“I would ask you to come in and introduce me; but that might look too much like crowing over poor Tom Bowles. So good-night to you, Jessie, and forgive me for preaching.”
CHAPTER XIII.
KENELM knocked at the cottage door; a voice said faintly, “Come in.”
He stooped his head, and stepped over the threshold.
Since his encounter with Tom Bowles his sympathies had gone with that unfortunate lover: it is natural to like a man after you have beaten him; and he was by no means predisposed to favour Jessie’s preference for a sickly cripple.
Yet, when two bright, soft, dark eyes, and a pale intellectual countenance, with that nameless aspect of refinement which delicate health so often gives, especially to the young, greeted his quiet gaze, his heart was at once won over to the side of the rival. Will Somers was seated by the hearth, on which a few live embers despite the warmth of the summer evening still burned; a rude little table was by his side, on which were laid osier twigs and white peeled chips, together with an open book. His hands, pale and slender, were at work on a small basket half finished. His mother was just clearing away the tea-things from another table that stood by the window. Will rose, with the good breeding that belongs to the rural peasant, as the stranger entered; the widow looked round with surprise, and dropped her simple courtesy,—a little thin woman, with a mild, patient face.
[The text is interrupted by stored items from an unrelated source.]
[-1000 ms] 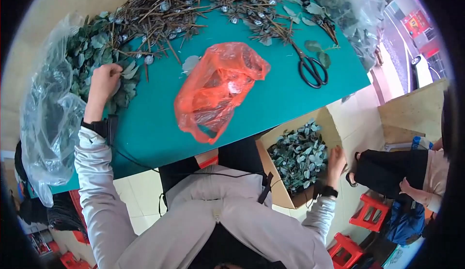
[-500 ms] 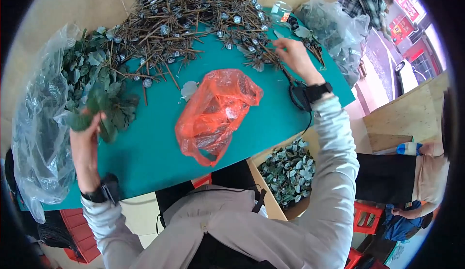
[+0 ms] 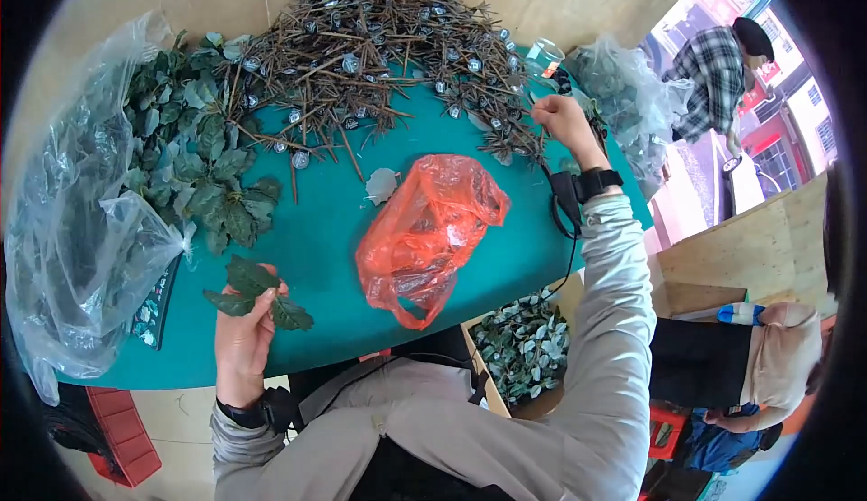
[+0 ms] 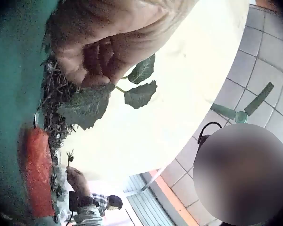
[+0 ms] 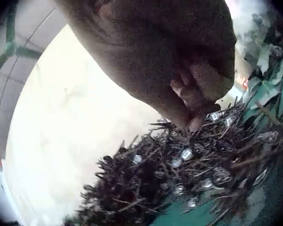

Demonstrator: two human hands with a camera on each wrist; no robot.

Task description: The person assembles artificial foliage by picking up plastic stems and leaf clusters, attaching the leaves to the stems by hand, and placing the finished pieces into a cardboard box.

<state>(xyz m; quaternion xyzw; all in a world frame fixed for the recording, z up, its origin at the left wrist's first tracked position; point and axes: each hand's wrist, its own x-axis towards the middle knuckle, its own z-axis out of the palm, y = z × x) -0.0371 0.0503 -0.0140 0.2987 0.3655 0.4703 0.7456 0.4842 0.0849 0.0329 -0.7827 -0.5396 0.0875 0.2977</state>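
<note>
my left hand (image 3: 242,331) is curled round a leaf sprig (image 3: 256,290), pinching its stalk and holding it just above the near edge of the teal tabletop (image 3: 321,230). my right hand (image 3: 564,120) is at the far right of the pile of brown stems (image 3: 379,41), fingertips pinched on one thin stem (image 4: 69,156) held above the heap. an orange bag (image 3: 432,221) lies between my hands. loose leaves (image 3: 194,162) spill from a clear bag (image 3: 72,230) at my left.
</note>
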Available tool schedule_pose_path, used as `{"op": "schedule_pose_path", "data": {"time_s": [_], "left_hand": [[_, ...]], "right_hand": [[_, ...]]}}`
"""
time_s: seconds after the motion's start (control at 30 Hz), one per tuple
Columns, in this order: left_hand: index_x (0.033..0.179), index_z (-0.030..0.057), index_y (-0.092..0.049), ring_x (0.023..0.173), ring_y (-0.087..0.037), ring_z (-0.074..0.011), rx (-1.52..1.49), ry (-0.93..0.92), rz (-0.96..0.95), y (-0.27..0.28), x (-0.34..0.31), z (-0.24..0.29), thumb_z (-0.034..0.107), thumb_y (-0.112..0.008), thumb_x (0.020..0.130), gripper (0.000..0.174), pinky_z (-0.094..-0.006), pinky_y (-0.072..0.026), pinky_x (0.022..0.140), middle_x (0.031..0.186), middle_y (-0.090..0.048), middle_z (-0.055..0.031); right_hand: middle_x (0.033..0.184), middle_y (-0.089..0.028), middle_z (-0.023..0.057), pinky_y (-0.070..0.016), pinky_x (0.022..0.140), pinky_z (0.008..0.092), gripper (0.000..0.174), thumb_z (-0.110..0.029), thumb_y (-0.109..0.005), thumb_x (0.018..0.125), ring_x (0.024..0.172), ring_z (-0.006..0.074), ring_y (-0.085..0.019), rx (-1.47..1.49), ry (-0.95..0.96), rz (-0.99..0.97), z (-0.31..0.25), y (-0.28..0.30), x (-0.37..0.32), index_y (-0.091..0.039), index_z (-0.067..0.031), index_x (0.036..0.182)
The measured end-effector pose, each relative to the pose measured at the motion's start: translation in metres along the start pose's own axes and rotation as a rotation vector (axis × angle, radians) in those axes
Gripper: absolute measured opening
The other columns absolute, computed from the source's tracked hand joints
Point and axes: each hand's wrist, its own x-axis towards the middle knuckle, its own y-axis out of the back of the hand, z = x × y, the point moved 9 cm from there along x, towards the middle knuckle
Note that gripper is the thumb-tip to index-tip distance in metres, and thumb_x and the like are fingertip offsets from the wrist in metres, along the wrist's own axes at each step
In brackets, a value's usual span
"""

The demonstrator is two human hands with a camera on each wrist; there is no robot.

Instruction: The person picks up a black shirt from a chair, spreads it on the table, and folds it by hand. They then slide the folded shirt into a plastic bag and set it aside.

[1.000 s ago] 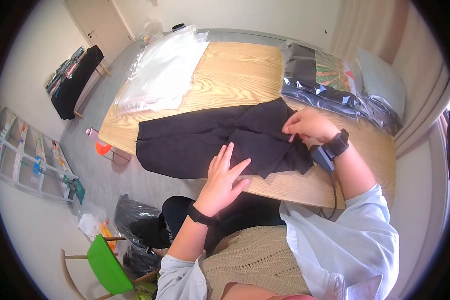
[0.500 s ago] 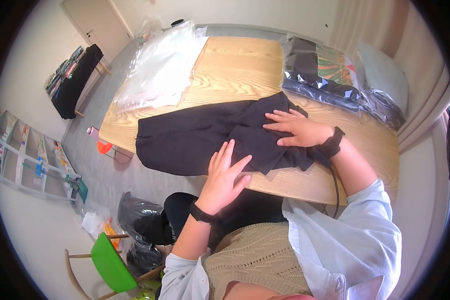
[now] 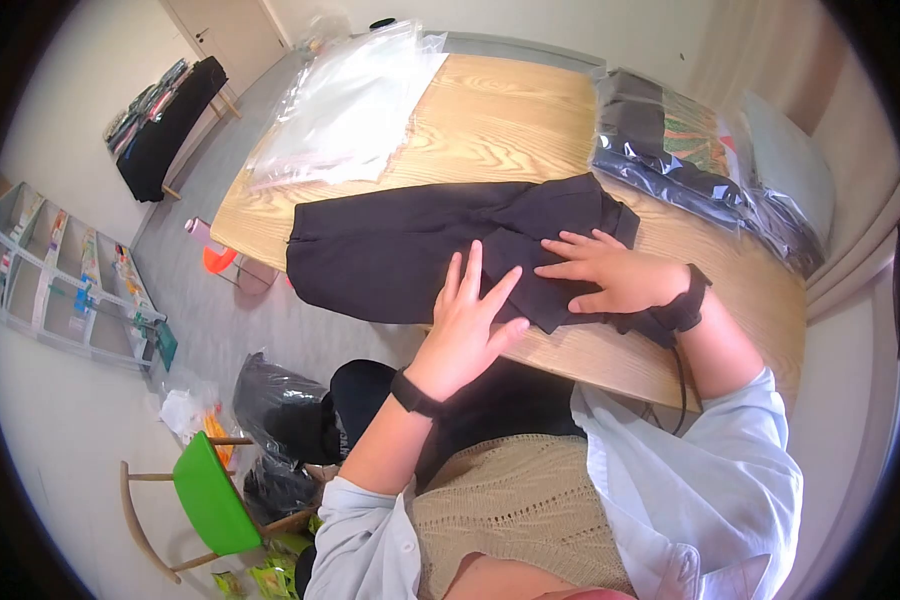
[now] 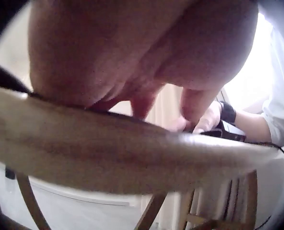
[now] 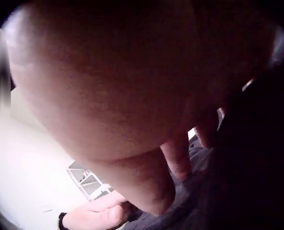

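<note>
A black garment (image 3: pixel 390 250) lies folded on the wooden table (image 3: pixel 500 110), its long part stretching left and its right end layered and uneven. My left hand (image 3: pixel 465 325) rests with spread fingers on the garment's near side. Flat on the folded right part lies my right hand (image 3: pixel 615 275), fingers spread and pointing left. In the left wrist view, the left hand (image 4: pixel 132 52) reaches over the table edge (image 4: pixel 108 148). The right wrist view has the right hand's (image 5: pixel 118 96) fingertips down on the dark cloth (image 5: pixel 190 196).
Clear plastic bags (image 3: pixel 350 110) lie stacked at the table's far left. Packed clothes in clear plastic (image 3: pixel 670 140) sit at the far right. A cable (image 3: pixel 682 390) hangs from the right wrist over the table edge. A green chair (image 3: pixel 215 495) stands on the floor at lower left.
My right hand let go of the garment's upper right part, which it was pinching, and spread flat on the cloth. The left hand stays on the near side. The head view has shifted slightly.
</note>
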Motion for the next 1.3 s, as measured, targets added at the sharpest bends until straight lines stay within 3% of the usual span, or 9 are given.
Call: {"op": "schedule_pose_path", "data": {"time_s": [0.13, 0.17, 0.23, 0.33, 0.6, 0.77, 1.0, 1.1, 1.3], "left_hand": [[0.126, 0.0139, -0.043, 0.124, -0.024, -0.0452, -0.097, 0.07, -0.022, 0.005, 0.012, -0.014, 0.026, -0.056, 0.082, 0.047, -0.0443, -0.0239, 0.102, 0.132, -0.024, -0.0334], [0.126, 0.0135, -0.043, 0.123, -0.028, -0.0431, -0.131, 0.065, -0.001, 0.012, 0.017, -0.015, 0.023, -0.055, 0.083, 0.046, -0.0436, -0.0251, 0.101, 0.131, -0.029, -0.0317], [0.125, 0.0135, -0.044, 0.119, -0.034, -0.0379, -0.199, 0.067, 0.023, 0.019, 0.025, -0.021, 0.02, -0.055, 0.082, 0.044, -0.041, -0.0286, 0.099, 0.127, -0.037, -0.0259], [0.121, 0.012, -0.048, 0.101, -0.049, -0.026, -0.238, 0.114, -0.043, 0.016, 0.037, -0.028, 0.013, -0.056, 0.081, 0.041, -0.031, -0.0395, 0.085, 0.111, -0.051, -0.016], [0.101, 0.0046, -0.06, 0.07, -0.052, -0.0098, -0.437, 0.087, 0.039, 0.015, 0.061, -0.037, 0.002, -0.057, 0.077, 0.024, -0.0238, -0.0425, 0.064, 0.086, -0.059, -0.004], [0.104, 0.0052, -0.058, 0.07, -0.052, -0.0088, -0.575, 0.397, -0.081, 0.004, 0.052, -0.052, 0.004, -0.058, 0.078, 0.026, -0.0251, -0.0447, 0.064, 0.088, -0.058, -0.0075], [0.117, 0.0096, -0.051, 0.098, -0.051, -0.0256, -0.221, 0.098, 0.036, 0.021, 0.031, -0.018, 0.01, -0.06, 0.079, 0.039, -0.0305, -0.0442, 0.08, 0.124, -0.039, -0.0174], [0.121, 0.0122, -0.048, 0.121, -0.036, -0.0334, -0.315, 0.052, -0.051, 0.019, 0.014, 0.001, 0.012, -0.06, 0.079, 0.043, -0.0369, -0.0359, 0.095, 0.135, -0.029, -0.0196], [0.123, 0.0146, -0.047, 0.126, -0.026, -0.0364, -0.218, -0.08, -0.08, -0.006, 0.0, 0.006, 0.016, -0.061, 0.08, 0.046, -0.0404, -0.0267, 0.101, 0.139, -0.02, -0.0218]], "right_hand": [[0.126, -0.045, 0.0171, -0.0325, 0.097, 0.0382, 0.035, -0.018, -0.06, 0.079, 0.118, 0.0298, -0.041, 0.27, -0.009, 0.151, 0.014, 0.033, -0.006, -0.056, -0.0097, 0.113], [0.105, -0.059, 0.0146, -0.0428, 0.084, 0.0299, 0.026, -0.011, -0.061, 0.077, 0.097, 0.023, -0.056, 0.293, 0.061, 0.323, 0.017, 0.05, -0.01, -0.06, -0.0039, 0.101], [0.089, -0.062, 0.0094, -0.0455, 0.076, 0.0278, 0.02, -0.01, -0.061, 0.076, 0.084, 0.0161, -0.058, 0.573, -0.281, 0.287, 0.051, 0.054, -0.022, -0.06, -0.0011, 0.095], [0.081, -0.062, 0.0054, -0.045, 0.067, 0.0259, 0.016, -0.013, -0.063, 0.075, 0.075, 0.0128, -0.057, 0.443, -0.474, 0.295, 0.074, 0.058, -0.034, -0.061, -0.001, 0.086], [0.076, -0.058, 0.0037, -0.0436, 0.068, 0.026, 0.023, -0.014, -0.069, 0.071, 0.073, 0.0122, -0.054, 0.417, -0.37, 0.097, 0.074, 0.027, -0.021, -0.058, -0.0005, 0.086], [0.075, -0.058, 0.005, -0.0434, 0.066, 0.0266, 0.022, -0.014, -0.069, 0.07, 0.074, 0.0124, -0.054, 0.502, -0.328, 0.32, 0.088, 0.04, -0.022, -0.056, 0.0002, 0.081], [0.069, -0.059, 0.0078, -0.0453, 0.053, 0.0263, 0.03, -0.03, -0.06, 0.079, 0.061, 0.0142, -0.055, 0.269, -0.81, 0.208, 0.077, 0.056, -0.068, -0.059, 0.0007, 0.078], [0.065, -0.058, 0.0054, -0.0437, 0.046, 0.0272, 0.032, -0.03, -0.059, 0.08, 0.055, 0.0133, -0.053, 0.303, -0.831, 0.145, 0.074, 0.033, -0.085, -0.061, 0.0013, 0.076], [0.062, -0.055, 0.0027, -0.0416, 0.053, 0.0239, 0.026, -0.024, -0.061, 0.079, 0.059, 0.011, -0.056, 0.71, -0.748, 0.259, 0.058, -0.009, -0.098, -0.059, 0.0012, 0.074]]}}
The cottage was very tidily kept, as it is in most village homes where the woman has it her own way. The deal dresser opposite the door had its display of humble crockery. The whitewashed walls were relieved with coloured prints, chiefly Scriptural subjects from the New Testament, such as the Return of the Prodigal Son, in a blue coat and yellow inexpressibles, with his stockings about his heels.
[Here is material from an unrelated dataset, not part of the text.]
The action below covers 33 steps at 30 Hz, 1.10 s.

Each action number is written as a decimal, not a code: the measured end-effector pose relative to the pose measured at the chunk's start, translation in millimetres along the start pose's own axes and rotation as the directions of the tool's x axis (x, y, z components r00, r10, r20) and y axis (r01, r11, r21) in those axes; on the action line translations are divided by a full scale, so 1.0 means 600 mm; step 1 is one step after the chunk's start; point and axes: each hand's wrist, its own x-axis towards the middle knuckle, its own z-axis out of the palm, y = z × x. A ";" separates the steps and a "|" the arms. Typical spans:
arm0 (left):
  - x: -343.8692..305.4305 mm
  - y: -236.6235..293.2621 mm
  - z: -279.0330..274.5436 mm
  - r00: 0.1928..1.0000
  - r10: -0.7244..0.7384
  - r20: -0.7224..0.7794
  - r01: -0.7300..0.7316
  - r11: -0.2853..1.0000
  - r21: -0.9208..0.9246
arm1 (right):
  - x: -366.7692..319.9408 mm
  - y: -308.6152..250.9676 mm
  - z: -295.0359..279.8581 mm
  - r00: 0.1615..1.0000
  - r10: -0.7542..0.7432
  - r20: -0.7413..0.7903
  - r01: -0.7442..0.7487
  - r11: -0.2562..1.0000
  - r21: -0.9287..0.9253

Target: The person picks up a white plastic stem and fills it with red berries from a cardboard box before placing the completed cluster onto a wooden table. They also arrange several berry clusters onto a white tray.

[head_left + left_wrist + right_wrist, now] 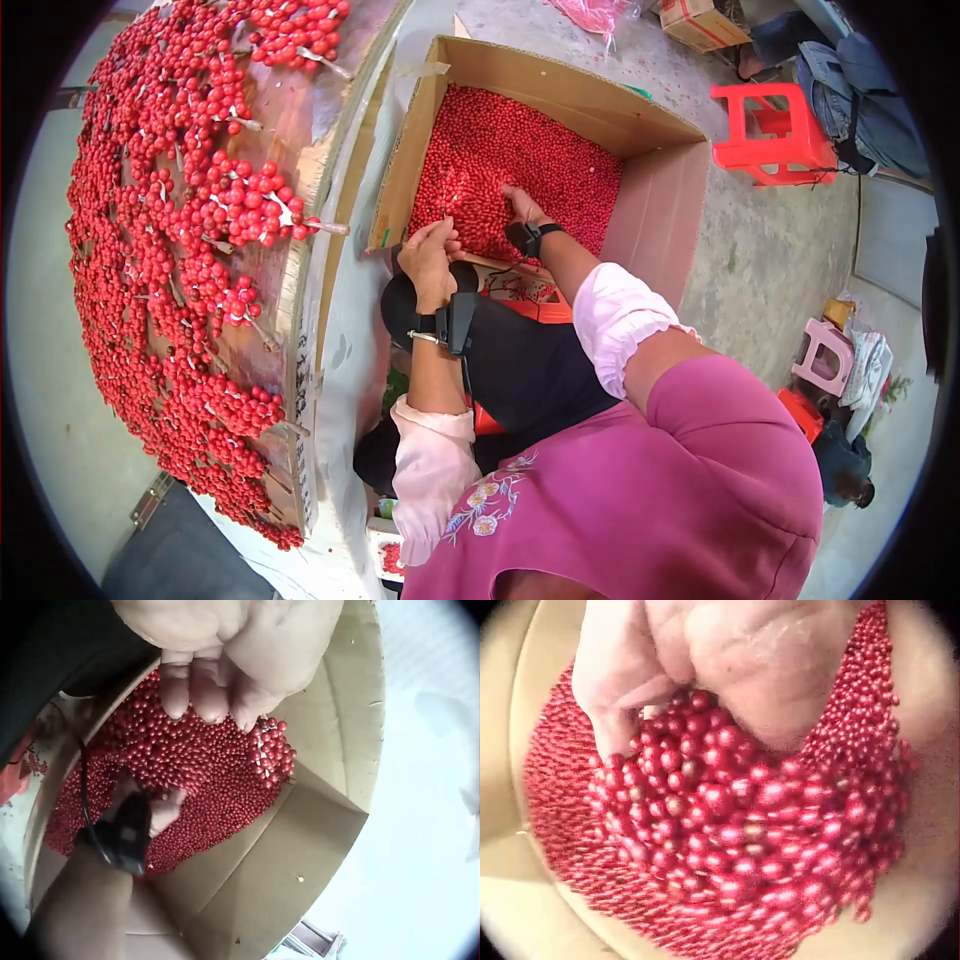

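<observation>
Left hand [428, 262] pinching berry cluster [271, 752] by cardboard box [655, 215]; right hand [525, 207] dipping into loose red berries [560, 150] inside, grip impossible to tell.

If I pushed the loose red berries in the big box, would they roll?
Probably: the berries look small and round. They'd likely slide over each other, being heaped loose, and the cardboard box's walls should keep most in.

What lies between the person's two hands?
Loose red berries inside the cardboard box lie between left hand and right hand, as the head view shows.
</observation>
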 end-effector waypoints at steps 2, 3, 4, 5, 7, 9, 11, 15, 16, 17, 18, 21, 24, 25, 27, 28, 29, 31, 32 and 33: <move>0.007 0.001 0.001 1.000 0.001 0.002 -0.001 1.000 -0.016 | -0.087 -0.066 0.066 0.978 -0.109 0.179 0.070 0.975 0.210; 0.009 0.001 0.002 1.000 0.003 -0.001 -0.003 1.000 -0.021 | -0.096 -0.085 0.068 0.978 -0.110 0.176 0.073 0.977 0.202; 0.010 -0.001 0.003 1.000 0.003 -0.005 -0.003 1.000 -0.027 | -0.099 -0.106 0.064 0.934 -0.184 0.306 0.110 0.964 0.243; 0.010 -0.001 0.006 1.000 0.000 -0.003 -0.001 0.999 -0.034 | -0.112 -0.123 0.069 0.867 -0.256 0.427 0.137 0.947 0.289; 0.007 0.001 0.016 1.000 0.007 -0.012 -0.007 1.000 0.006 | -0.160 -0.148 0.098 0.872 -0.287 0.397 0.191 0.945 0.264; 0.007 -0.005 0.023 1.000 0.011 -0.009 -0.010 0.999 0.030 | -0.214 -0.166 0.140 0.867 -0.356 0.349 0.292 0.930 0.223; 0.009 -0.013 0.025 0.999 0.036 0.001 -0.036 0.998 0.059 | -0.231 -0.165 0.161 0.849 -0.374 0.374 0.303 0.923 0.235; 0.005 -0.013 0.025 0.999 0.053 0.007 -0.053 0.994 0.099 | -0.237 -0.155 0.191 0.804 -0.410 0.431 0.336 0.911 0.241; 0.004 -0.013 0.024 0.999 0.053 0.007 -0.053 0.992 0.110 | -0.236 -0.152 0.197 0.797 -0.420 0.435 0.355 0.907 0.225; 0.004 -0.014 0.023 0.999 0.053 0.006 -0.054 0.993 0.110 | -0.235 -0.149 0.198 0.790 -0.428 0.439 0.373 0.904 0.210; 0.005 -0.015 0.023 0.998 0.059 0.011 -0.060 0.992 0.115 | -0.233 -0.149 0.197 0.790 -0.427 0.440 0.372 0.904 0.209; 0.006 -0.018 0.021 0.998 0.067 0.021 -0.069 0.990 0.125 | -0.219 -0.148 0.190 0.801 -0.426 0.421 0.327 0.900 0.288; 0.009 -0.015 0.019 0.998 0.018 0.053 -0.024 0.994 0.108 | -0.223 -0.156 0.175 0.793 -0.447 0.414 0.367 0.893 0.262; 0.009 -0.014 0.018 0.998 0.017 0.054 -0.022 0.994 0.107 | -0.223 -0.157 0.171 0.790 -0.457 0.409 0.386 0.889 0.248; 0.011 -0.012 0.017 0.998 -0.037 0.059 0.034 0.998 0.060 | -0.229 -0.154 0.166 0.790 -0.466 0.398 0.410 0.885 0.223; 0.012 -0.011 0.018 0.996 -0.063 0.063 0.061 0.998 0.036 | -0.236 -0.153 0.166 0.788 -0.475 0.391 0.432 0.880 0.198; 0.012 -0.010 0.019 0.996 -0.063 0.065 0.061 0.998 0.036 | -0.240 -0.154 0.167 0.786 -0.483 0.385 0.453 0.875 0.173; 0.012 -0.010 0.020 0.993 -0.084 0.089 0.080 0.996 0.037 | -0.244 -0.156 0.171 0.772 -0.506 0.386 0.482 0.861 0.165; 0.013 -0.011 0.018 0.991 -0.094 0.099 0.091 0.995 0.039 | -0.246 -0.156 0.174 0.757 -0.526 0.388 0.508 0.847 0.158; 0.014 -0.011 0.017 0.991 -0.095 0.098 0.091 0.995 0.040 | -0.247 -0.155 0.177 0.741 -0.546 0.391 0.534 0.832 0.150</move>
At one corner there were piled up baskets of various sizes, and at another corner was an open cupboard containing books,—an article of decorative furniture found in cottages much more rarely than coloured prints and gleaming crockery.
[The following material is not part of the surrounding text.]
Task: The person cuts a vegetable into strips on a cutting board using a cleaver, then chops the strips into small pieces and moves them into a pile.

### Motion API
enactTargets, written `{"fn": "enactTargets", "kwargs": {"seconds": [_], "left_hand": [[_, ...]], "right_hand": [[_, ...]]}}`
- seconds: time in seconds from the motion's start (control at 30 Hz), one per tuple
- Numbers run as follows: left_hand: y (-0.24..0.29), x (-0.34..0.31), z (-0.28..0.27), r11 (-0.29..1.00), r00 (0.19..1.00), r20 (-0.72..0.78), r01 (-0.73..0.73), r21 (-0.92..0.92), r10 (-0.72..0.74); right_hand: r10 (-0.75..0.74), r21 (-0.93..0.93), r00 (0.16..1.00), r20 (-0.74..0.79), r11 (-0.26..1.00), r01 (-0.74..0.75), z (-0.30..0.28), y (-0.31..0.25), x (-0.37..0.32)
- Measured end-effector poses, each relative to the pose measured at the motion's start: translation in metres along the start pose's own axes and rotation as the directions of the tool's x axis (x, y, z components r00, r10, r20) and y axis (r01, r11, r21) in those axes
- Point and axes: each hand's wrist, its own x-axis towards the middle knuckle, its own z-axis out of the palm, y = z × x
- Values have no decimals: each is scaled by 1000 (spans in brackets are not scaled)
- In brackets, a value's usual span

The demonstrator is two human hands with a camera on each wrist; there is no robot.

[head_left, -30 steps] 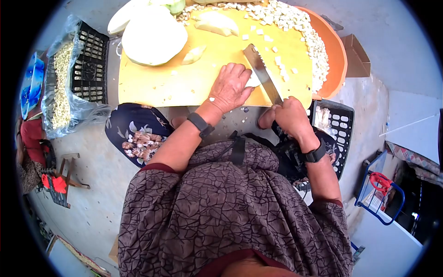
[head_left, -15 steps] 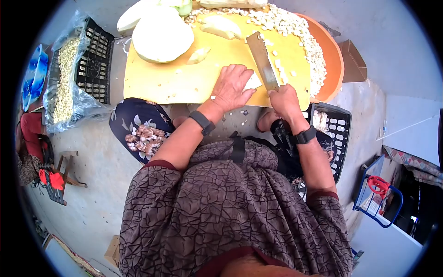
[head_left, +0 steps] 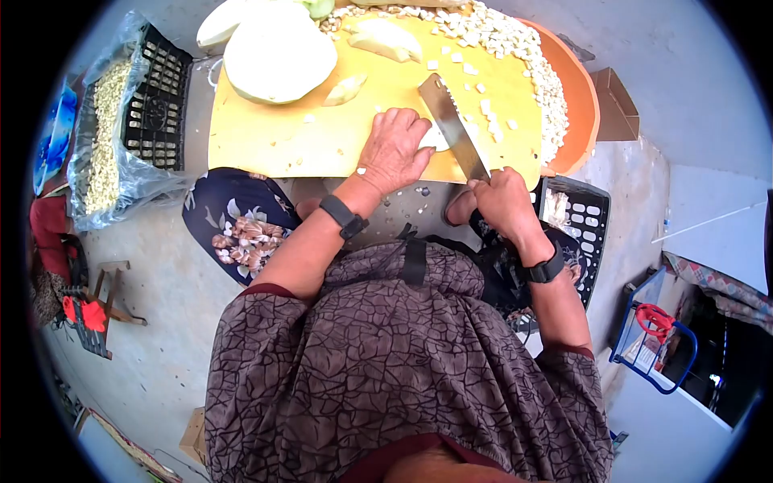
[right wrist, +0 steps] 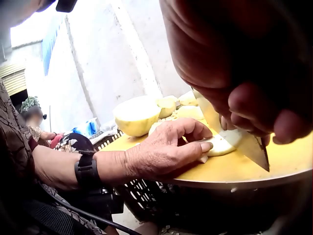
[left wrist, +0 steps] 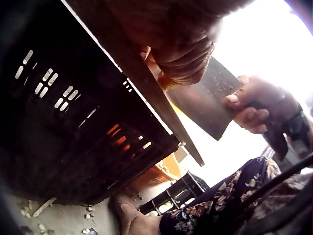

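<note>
In the head view my right hand [head_left: 507,201] grips the handle of a broad-bladed knife [head_left: 452,125], its blade angled toward the far left over a yellow board [head_left: 274,153]. My left hand [head_left: 393,149] holds a pale wedge of peeled gourd [right wrist: 226,143] down on the board, thumb and fingertips at its near end in the right wrist view. The blade stands against the wedge, just beyond the left fingertips. A large peeled gourd half [head_left: 280,56] lies at the far left, near two smaller wedges, one long [head_left: 386,40] and one short [head_left: 346,90].
Diced cubes [head_left: 551,97] heap along the board's far right edge, beside an orange basin [head_left: 581,121]. Black crates stand at left [head_left: 157,113] and right [head_left: 586,217]; a plastic bag of small pale pieces [head_left: 105,137] lies by the left one. Another person [right wrist: 36,125] sits behind.
The knife lifted away from the wedge to the right, then came back left onto it. My left hand kept holding the wedge and shifted slightly left in view.
</note>
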Motion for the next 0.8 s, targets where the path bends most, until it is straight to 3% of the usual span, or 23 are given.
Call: {"fn": "enactTargets", "kwargs": {"seconds": [0.1,0.2,0.3,0.6,0.7,0.8], "left_hand": [[-2,0,1,1000,1000,-2,9,-26,-9],[-1,1,0,999,1000,9,15,-29,-15],[0,1,0,999,999,21,25,-33,-24],[-3,-1,-3,996,1000,18,-7,-90,9],[-5,-1,-6,993,1000,1,-23,-120,23],[-6,-4,-8,995,1000,-1,-19,-103,19]], "right_hand": [[131,-12,988,84,991,-130,-3,-10,5],[160,25,979,129,986,-165,9,0,16],[88,-87,984,157,993,-75,12,-6,27],[173,240,981,83,952,-188,28,13,51],[141,184,990,-6,973,-138,17,12,45],[110,176,994,-1,978,-108,10,11,37]]}}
All this, of course, Kenelm could not at a glance comprehend in detail. But as the mind of a man accustomed to generalization is marvellously quick in forming a sound judgment, whereas a mind accustomed to dwell only on detail is wonderfully slow at arriving at any judgment at all, and when it does, the probability is that it will arrive at a wrong one, Kenelm judged correctly when he came to this conclusion: “I am among simple English peasants; but, for some reason or other, not to be explained by the relative amount of wages, it is a favourable specimen of that class.”